Janusz Korwin-Mikke w rozmowie z "Super Expressem" stwierdził, że spoliczkowany przez niego Michał Boni powinien się "wytłumaczyć, przeprosić, zwołać sąd honorowy lub wyzwać go na pojedynek". Dopytywany, czy w dzisiejszych czasach pojedynek między dwoma eurodeputowanymi jest możliwy lider Nowej Prawicy stwierdził, że "nikt im nie może tego zabronić, bo obaj mają immunitet".

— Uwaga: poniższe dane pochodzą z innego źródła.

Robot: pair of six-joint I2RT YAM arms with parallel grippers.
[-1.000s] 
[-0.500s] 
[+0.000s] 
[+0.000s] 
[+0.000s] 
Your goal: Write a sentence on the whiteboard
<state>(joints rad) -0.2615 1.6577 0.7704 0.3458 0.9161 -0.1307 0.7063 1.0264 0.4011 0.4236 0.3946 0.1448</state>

Korwin-Mikke spoliczkował Boniego w czasie spotkania z udziałem polskich eurodeputowanych w MSZ. Wcześniej lider Nowej Prawicy zapowiadał, że przy pierwszej okazji uderzy Boniego w twarz za to, że ten "wyzywał go od idiotów" (według relacji Korwin-Mikkego) w 1992 roku z mównicy sejmowej przekonując, że nie współpracował z SB. W 2007 roku Boni przyznał się jednak do podpisania deklaracji o współpracy ze Służbą Bezpieczeństwa.

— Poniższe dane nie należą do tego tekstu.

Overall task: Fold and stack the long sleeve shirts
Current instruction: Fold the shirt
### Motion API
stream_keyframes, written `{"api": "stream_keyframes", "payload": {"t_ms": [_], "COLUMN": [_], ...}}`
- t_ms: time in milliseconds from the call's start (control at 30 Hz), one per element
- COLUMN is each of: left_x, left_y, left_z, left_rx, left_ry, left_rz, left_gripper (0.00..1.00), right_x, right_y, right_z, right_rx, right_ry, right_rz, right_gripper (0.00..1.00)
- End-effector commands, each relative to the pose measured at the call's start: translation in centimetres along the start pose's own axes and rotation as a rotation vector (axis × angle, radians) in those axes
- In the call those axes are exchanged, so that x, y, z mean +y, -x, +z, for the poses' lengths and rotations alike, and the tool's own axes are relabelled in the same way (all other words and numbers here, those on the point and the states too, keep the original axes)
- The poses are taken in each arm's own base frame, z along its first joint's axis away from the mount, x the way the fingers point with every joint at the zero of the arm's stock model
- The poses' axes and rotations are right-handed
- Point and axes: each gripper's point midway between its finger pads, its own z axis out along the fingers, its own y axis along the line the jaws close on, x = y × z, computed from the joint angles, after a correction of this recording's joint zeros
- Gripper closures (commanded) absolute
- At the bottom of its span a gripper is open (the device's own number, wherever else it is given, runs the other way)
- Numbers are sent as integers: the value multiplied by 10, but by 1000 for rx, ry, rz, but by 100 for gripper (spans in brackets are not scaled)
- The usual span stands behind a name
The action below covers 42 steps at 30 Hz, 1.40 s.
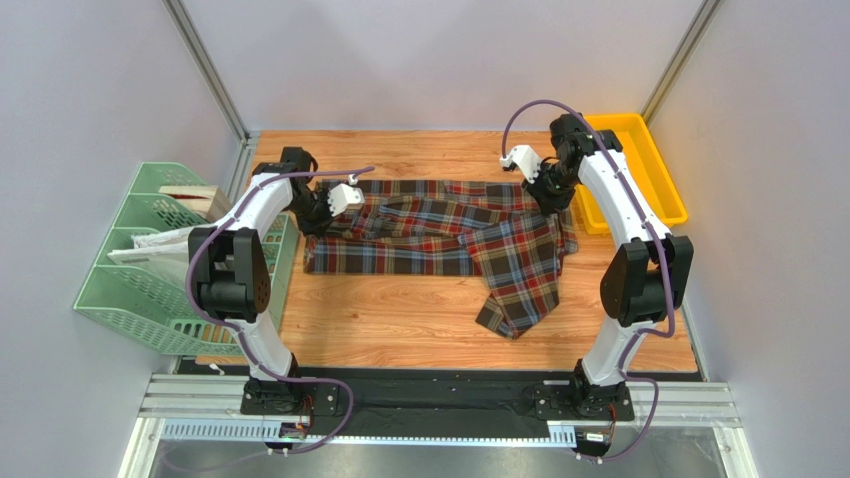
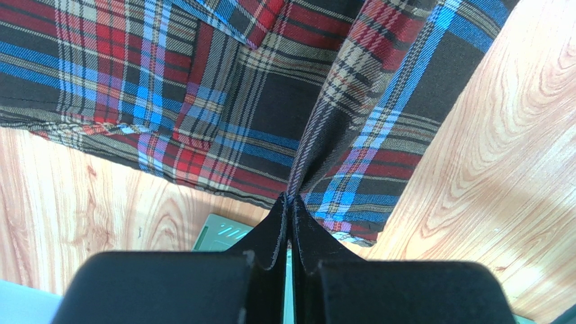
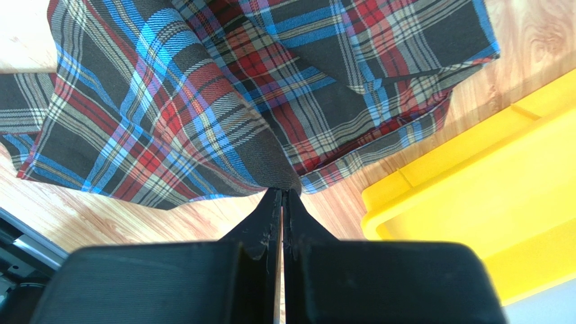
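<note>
The plaid flannel shirt (image 1: 439,234) in dark brown, red, blue and cream lies spread across the far half of the wooden table (image 1: 399,319), one part hanging toward the front right. My left gripper (image 1: 321,221) is shut on the shirt's left edge; in the left wrist view (image 2: 291,199) a ridge of cloth (image 2: 324,135) runs up from the closed tips. My right gripper (image 1: 551,195) is shut on the shirt's right edge; in the right wrist view (image 3: 282,191) the cloth (image 3: 203,101) bunches at the tips. The neck label is hidden.
A yellow bin (image 1: 638,169) stands at the far right, close to my right gripper, and shows in the right wrist view (image 3: 487,182). A green file rack (image 1: 160,259) with papers stands off the table's left edge.
</note>
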Motion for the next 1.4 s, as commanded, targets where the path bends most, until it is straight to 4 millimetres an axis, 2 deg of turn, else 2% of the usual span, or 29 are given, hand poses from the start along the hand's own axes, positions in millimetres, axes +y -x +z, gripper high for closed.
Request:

Mówiąc o całej sytuacji w rozmowie z "Super Expressem" Korwin-Mikke podkreślił, że nie uderzył Boniego, tylko go spoliczkował. - Byłem zaskoczony, że ten kretyn rzucił się na twittera i wszystko opowiedział. Zgodnie z kodeksem honorowym człowiek spoliczkowany nie może się pokazać w towarzystwie, bo jest zhańbiony - tłumaczył. Stwierdził również, że według niego "mężczyzna musi być agresywny".